Problem to work on
Nothing in the records may be left out or altered; reproduce them all exactly.

Recorded data
▬▬▬▬▬▬

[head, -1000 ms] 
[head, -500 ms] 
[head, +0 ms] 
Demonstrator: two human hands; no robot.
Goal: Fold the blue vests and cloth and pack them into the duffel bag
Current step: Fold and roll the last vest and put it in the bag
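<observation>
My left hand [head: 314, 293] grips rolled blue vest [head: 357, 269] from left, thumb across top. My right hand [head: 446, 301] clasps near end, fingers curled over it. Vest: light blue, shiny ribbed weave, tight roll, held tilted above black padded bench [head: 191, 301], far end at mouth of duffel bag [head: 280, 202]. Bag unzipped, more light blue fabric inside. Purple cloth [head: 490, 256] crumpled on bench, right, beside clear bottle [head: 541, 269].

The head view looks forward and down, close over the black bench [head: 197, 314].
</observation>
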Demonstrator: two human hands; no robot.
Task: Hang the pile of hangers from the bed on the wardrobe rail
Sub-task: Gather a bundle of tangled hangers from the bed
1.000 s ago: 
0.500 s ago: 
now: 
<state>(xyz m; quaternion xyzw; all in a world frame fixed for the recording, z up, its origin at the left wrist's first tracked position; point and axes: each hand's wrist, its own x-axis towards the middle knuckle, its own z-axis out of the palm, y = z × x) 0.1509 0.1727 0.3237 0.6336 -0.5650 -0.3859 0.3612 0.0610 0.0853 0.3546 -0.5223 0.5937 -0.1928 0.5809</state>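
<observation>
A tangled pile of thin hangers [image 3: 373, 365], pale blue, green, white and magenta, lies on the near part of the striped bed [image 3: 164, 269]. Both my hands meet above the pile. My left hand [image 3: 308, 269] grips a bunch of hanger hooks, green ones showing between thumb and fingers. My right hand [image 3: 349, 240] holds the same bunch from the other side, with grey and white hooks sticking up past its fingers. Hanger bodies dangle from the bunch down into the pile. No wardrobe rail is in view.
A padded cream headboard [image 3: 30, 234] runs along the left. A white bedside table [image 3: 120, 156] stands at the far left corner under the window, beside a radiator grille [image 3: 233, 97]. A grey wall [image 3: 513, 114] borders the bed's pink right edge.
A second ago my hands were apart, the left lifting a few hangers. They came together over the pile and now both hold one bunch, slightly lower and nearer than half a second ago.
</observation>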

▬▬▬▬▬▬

Reply
[head, -1000 ms] 
[head, -500 ms] 
[head, +0 ms] 
Demonstrator: two human hands; no robot.
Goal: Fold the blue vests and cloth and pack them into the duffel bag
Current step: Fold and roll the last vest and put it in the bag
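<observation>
My left hand [head: 314, 293] grips rolled blue vest [head: 357, 269] from left, thumb across top. My right hand [head: 446, 301] clasps near end, fingers curled over it. Vest: light blue, shiny ribbed weave, tight roll, held tilted above black padded bench [head: 191, 301], far end at mouth of duffel bag [head: 280, 202]. Bag unzipped, more light blue fabric inside. Purple cloth [head: 490, 256] crumpled on bench, right, beside clear bottle [head: 541, 269].

The head view looks forward and down, close over the black bench [head: 197, 314].
</observation>
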Demonstrator: two human hands; no robot.
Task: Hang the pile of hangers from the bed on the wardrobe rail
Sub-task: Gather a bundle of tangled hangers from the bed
1.000 s ago: 
0.500 s ago: 
now: 
<state>(xyz m; quaternion xyzw; all in a world frame fixed for the recording, z up, its origin at the left wrist's first tracked position; point and axes: each hand's wrist, its own x-axis towards the middle knuckle, its own z-axis out of the palm, y = z × x) 0.1509 0.1727 0.3237 0.6336 -0.5650 -0.3859 0.3612 0.0610 0.0853 0.3546 -0.5223 0.5937 -0.1928 0.5809</state>
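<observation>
A tangled pile of thin hangers [image 3: 373, 365], pale blue, green, white and magenta, lies on the near part of the striped bed [image 3: 164, 269]. Both my hands meet above the pile. My left hand [image 3: 308, 269] grips a bunch of hanger hooks, green ones showing between thumb and fingers. My right hand [image 3: 349, 240] holds the same bunch from the other side, with grey and white hooks sticking up past its fingers. Hanger bodies dangle from the bunch down into the pile. No wardrobe rail is in view.
A padded cream headboard [image 3: 30, 234] runs along the left. A white bedside table [image 3: 120, 156] stands at the far left corner under the window, beside a radiator grille [image 3: 233, 97]. A grey wall [image 3: 513, 114] borders the bed's pink right edge.
A second ago my hands were apart, the left lifting a few hangers. They came together over the pile and now both hold one bunch, slightly lower and nearer than half a second ago.
</observation>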

Nothing else remains in this exercise.